▶ What the task requires
Only those lines in the data below from the line containing "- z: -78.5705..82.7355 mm" through the line containing "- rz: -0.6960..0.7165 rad", both included, should be restated word for word.

□ □ □ □ □

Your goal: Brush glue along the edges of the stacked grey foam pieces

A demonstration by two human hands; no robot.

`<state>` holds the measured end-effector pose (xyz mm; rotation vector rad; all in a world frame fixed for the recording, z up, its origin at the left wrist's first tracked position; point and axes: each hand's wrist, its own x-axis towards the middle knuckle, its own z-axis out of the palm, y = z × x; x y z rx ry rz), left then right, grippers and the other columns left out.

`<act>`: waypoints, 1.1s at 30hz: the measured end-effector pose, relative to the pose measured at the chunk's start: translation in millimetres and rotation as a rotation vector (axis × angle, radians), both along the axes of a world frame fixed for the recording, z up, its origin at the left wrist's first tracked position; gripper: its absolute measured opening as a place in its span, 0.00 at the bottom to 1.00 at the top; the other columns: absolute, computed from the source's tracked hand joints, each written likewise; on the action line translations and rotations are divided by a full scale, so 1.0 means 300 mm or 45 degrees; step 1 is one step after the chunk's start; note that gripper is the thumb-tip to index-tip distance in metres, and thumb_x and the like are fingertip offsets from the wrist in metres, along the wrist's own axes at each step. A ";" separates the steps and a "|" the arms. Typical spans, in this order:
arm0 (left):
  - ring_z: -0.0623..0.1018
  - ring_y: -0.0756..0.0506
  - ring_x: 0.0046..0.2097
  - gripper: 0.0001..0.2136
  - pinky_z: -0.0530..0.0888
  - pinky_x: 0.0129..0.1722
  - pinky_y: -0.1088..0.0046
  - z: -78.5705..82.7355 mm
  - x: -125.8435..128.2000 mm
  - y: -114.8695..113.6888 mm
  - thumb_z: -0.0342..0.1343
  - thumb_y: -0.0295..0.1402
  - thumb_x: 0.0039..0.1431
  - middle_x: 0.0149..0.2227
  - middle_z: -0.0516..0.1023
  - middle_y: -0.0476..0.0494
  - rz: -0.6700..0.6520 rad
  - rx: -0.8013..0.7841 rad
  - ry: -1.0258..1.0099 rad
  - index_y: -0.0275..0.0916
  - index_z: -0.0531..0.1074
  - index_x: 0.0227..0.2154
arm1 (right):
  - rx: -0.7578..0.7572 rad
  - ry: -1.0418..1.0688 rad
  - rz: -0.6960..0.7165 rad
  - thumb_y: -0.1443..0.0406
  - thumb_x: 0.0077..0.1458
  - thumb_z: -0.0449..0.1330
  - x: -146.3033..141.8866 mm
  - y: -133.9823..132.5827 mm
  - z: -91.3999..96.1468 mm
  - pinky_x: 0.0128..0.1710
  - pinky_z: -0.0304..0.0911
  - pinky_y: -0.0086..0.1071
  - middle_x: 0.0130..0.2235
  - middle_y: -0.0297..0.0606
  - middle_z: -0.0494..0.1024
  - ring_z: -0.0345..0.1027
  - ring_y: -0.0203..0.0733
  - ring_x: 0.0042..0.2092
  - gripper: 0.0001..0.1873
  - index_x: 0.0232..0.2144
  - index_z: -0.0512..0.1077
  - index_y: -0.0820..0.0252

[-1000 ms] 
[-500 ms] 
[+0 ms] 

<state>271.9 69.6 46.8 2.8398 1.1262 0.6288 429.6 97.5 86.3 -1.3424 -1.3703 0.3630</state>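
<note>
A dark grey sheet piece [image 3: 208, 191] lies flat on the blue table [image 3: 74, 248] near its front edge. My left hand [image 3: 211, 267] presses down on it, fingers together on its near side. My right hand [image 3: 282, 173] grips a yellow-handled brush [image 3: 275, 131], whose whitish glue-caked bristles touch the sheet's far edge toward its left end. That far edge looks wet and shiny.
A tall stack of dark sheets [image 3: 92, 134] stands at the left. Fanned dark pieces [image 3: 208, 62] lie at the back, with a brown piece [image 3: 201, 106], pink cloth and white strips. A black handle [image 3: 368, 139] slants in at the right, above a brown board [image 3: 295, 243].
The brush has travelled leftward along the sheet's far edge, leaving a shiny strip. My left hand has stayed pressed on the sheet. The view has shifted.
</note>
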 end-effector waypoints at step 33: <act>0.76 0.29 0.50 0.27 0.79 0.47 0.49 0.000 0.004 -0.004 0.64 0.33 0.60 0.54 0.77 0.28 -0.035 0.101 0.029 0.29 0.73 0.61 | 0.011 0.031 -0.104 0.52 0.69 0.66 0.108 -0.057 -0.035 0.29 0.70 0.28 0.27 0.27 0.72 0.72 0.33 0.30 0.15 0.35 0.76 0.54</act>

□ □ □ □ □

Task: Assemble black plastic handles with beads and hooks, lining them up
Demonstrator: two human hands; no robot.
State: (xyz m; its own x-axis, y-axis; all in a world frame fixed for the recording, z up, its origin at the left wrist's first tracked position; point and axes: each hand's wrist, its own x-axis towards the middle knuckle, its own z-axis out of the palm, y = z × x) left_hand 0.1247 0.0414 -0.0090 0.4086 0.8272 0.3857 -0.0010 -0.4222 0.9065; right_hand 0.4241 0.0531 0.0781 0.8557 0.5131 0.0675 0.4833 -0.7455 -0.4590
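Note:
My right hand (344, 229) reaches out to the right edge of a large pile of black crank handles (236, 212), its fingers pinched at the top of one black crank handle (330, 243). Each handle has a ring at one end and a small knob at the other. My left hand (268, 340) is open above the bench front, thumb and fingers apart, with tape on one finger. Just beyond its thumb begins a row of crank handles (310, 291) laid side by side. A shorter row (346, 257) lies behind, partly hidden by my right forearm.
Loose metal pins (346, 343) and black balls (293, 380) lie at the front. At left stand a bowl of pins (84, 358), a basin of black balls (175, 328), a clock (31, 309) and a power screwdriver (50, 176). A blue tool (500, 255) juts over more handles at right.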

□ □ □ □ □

▶ Solved problem
  - z: -78.5705..82.7355 mm
  - x: -125.8435..128.2000 mm
  - y: -114.8695..113.6888 mm
  - thumb_z: -0.0342..0.1343
  - thumb_y: -0.0295..0.1402
  - thumb_x: 0.0039..0.1431
  - middle_x: 0.0149..0.2227
  - middle_z: -0.0516..0.1023
  - middle_y: -0.0476..0.0494
  - rz: -0.6700..0.6520 rad
  - rx: -0.8013..0.7841 rad
  - ry: -1.0258..1.0099 rad
  - index_y: -0.0275..0.0916
  - index_z: -0.0531..0.1074
  - index_x: 0.0227..0.2154
arm1 (right):
  - rx: -0.7578..0.7572 rad
  - ry: -1.0418..1.0688 rad
  - rz: -0.6960..0.7165 rad

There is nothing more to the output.